In other recent news, Qorvo Inc . reported its third-quarter fiscal year 2025 earnings, surpassing expectations with an earnings per share (EPS) of $1.61 against a forecast of $1.21, and revenue of $916 million, exceeding the anticipated $902.6 million. Despite this strong performance, the company’s outlook for fiscal year 2026 remains flat, mainly due to challenges in its Mobile business and the decision to exit lower-margin Android markets. Analysts from Citi, Mizuho (NYSE:MFG), Benchmark, and Stifel have adjusted their price targets and ratings for Qorvo, reflecting cautious views on the company’s future growth.
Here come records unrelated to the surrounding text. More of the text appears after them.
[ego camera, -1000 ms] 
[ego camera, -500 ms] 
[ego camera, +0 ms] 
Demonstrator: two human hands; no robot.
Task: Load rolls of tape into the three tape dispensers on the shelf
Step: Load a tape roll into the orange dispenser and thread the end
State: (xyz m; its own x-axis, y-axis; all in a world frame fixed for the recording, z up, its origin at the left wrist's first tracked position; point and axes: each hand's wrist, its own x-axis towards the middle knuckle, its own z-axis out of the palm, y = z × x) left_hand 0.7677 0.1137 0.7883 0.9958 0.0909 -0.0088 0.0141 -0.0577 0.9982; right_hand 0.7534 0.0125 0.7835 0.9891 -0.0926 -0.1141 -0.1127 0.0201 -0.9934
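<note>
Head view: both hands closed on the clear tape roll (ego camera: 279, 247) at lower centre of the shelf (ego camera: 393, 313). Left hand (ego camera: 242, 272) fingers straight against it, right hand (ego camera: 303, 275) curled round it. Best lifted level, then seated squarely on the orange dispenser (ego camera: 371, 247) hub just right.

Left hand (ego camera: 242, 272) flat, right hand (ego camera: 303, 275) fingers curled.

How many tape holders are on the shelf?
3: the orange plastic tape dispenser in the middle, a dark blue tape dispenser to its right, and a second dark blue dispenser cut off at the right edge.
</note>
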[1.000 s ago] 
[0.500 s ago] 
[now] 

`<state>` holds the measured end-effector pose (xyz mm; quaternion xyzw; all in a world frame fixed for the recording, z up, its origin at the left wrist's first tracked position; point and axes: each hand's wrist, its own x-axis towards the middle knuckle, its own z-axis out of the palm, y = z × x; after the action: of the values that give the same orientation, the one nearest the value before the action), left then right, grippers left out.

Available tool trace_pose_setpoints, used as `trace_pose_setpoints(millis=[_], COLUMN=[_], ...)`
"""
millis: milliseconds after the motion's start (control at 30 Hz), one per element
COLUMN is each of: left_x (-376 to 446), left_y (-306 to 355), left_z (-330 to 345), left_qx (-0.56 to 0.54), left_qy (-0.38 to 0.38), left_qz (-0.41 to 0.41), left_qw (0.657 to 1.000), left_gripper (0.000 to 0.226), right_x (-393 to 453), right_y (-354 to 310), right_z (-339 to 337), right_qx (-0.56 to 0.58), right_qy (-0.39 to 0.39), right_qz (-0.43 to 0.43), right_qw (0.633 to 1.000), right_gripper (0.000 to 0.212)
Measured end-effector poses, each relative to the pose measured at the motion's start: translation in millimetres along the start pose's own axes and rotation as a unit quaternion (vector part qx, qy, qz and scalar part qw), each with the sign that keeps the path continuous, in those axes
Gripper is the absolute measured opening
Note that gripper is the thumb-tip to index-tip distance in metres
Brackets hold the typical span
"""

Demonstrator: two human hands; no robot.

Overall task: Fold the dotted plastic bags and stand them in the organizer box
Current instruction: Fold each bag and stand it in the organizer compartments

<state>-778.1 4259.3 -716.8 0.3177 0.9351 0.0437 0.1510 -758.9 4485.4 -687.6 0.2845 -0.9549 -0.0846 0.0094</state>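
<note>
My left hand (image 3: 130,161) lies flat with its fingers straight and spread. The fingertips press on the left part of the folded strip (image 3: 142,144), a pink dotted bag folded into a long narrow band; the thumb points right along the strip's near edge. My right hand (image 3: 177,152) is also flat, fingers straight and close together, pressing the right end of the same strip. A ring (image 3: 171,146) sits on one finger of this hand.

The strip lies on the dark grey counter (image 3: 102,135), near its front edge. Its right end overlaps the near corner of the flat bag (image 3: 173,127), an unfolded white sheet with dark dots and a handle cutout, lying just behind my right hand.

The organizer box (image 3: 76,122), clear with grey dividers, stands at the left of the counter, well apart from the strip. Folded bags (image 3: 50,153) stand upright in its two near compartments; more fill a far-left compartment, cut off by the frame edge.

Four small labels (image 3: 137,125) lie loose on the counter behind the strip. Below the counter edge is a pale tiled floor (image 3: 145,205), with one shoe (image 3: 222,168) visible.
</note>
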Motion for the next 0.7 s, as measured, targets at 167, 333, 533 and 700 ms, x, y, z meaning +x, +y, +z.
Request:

Citi lowered its price target to $69 and maintained a Sell rating, citing a flat revenue outlook for FY2026. Mizuho also reduced its target to $85, maintaining a Neutral rating, while Stifel adjusted its target to $90 with a Hold rating. Benchmark maintained a Hold rating, acknowledging Qorvo’s diversification efforts, particularly in Aerospace and Defense, but noted the ongoing challenges in the smartphone segment. These developments highlight the mixed sentiment among analysts regarding Qorvo’s strategic shifts and market challenges.